Na floresta não há essa substituição da vida, ela flui, e você, no fluxo, sente a sua pressão. Isso que chamam de natureza deveria ser a interação do nosso corpo com o entorno, em que a gente soubesse de onde vem o que comemos, para onde vai o ar que expiramos. Para além da ideia de “eu sou a natureza”, a consciência de estar vivo deveria nos atravessar de modo que fôssemos capazes de sentir que o rio, a floresta, o vento, as nuvens são nosso espelho na vida. Eu tenho uma alegria muito grande de experimentar essa sensação e fico procurando comunicá-la, mas também respeito o fato de que cada um tem a sua passagem por este mundo.
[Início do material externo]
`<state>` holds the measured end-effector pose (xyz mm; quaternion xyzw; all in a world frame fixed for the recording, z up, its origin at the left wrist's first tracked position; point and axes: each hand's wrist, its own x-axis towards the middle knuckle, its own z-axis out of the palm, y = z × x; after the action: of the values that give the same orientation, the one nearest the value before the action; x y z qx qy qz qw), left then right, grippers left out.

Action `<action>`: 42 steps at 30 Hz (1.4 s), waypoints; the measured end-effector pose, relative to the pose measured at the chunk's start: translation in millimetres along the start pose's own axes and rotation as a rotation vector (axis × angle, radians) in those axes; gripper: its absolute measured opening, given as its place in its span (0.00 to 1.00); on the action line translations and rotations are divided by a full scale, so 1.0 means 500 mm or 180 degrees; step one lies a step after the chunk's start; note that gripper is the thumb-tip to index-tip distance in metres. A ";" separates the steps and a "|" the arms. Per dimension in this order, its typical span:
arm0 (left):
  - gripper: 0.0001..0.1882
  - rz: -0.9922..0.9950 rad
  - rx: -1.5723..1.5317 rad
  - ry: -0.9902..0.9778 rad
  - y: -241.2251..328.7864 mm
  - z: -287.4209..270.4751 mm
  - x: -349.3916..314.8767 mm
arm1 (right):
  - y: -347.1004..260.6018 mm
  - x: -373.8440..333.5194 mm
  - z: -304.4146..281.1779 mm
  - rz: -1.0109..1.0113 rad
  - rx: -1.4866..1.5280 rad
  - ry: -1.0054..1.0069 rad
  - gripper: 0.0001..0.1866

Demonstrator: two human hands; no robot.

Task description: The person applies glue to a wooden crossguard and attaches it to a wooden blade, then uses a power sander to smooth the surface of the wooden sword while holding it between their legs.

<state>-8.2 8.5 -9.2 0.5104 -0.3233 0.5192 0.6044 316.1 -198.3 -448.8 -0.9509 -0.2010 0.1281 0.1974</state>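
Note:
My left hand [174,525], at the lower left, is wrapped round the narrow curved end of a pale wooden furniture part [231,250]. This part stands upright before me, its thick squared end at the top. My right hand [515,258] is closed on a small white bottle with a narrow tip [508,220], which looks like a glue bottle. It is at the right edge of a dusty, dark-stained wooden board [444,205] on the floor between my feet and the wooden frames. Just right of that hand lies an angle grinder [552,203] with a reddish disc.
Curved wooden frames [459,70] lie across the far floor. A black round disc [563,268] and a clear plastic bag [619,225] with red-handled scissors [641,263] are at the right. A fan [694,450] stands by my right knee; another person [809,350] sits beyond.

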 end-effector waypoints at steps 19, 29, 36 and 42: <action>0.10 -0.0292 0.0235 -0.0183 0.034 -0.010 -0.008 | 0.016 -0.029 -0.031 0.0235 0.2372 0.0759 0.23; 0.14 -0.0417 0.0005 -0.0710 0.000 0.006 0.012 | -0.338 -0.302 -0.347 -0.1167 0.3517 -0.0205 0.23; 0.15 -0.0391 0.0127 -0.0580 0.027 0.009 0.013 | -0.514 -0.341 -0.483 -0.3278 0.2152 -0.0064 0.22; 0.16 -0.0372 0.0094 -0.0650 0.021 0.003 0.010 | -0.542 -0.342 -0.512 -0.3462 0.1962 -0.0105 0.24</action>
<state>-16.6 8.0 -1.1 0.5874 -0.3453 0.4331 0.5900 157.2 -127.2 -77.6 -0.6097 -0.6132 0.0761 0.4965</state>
Ailton Krenak, A vida não é útil, Companhia das Letras, 2020


O pensamento vazio dos brancos não consegue conviver com a ideia de viver à toa no mundo, acham que o trabalho é a razão da existência. Eles escravizaram tanto os outros que agora precisam escravizar a si mesmos. Não podem parar e experimentar a vida como um dom e o mundo como um lugar maravilhoso. O mundo possível que a gente pode compartilhar não tem que ser um inferno, pode ser bom. Eles ficam horrorizados com isso, e dizem que somos preguiçosos, que não quisemos nos civilizar. Como se “civilizar-se” fosse um destino. Isso é uma religião lá deles: a religião da civilização. Mudam de repertório, mas repetem a dança, e a coreografia é a mesma: um pisar duro sobre a terra. A nossa é pisar leve, bem leve.


Ailton Krenak, A vida não é útil, Companhia das Letras, 2020


Citações retiradas do blog Templo Cultural Delfos, de Elfi Kürten Fenske

Comentários: 3

Blogger Maria João Brito de Sousa escreveu...

Não é a primeira vez que oiço Ailton Krenak, mas nem por isso o ouvi menos atentamente.

Um abraço!

06 março, 2022 10:16  
Blogger Ricardo Santos escreveu...

A completa despreocupação e desrepeito da humanidade pelos povos que vivem (viviam!) em Paz pelo Mundo. O completo esquecimento do planeta Terra e das populações que se limitam a serem felizes com aquilo que a Natureza lhes deu !
Obrigado pelo alerta Fernando

06 março, 2022 12:39  
Blogger Fernando Ribeiro escreveu...

Portadores de uma filosofia de vida diferente da nossa, os indígenas brasileiros estão na linha da frente do combate à desflorestação da Amazónia e ao agravamento das alterações climáticas. Infelizmente têm vindo a perder esse combate e, com eles, perde a humanidade inteira, cujo futuro fica comprometido.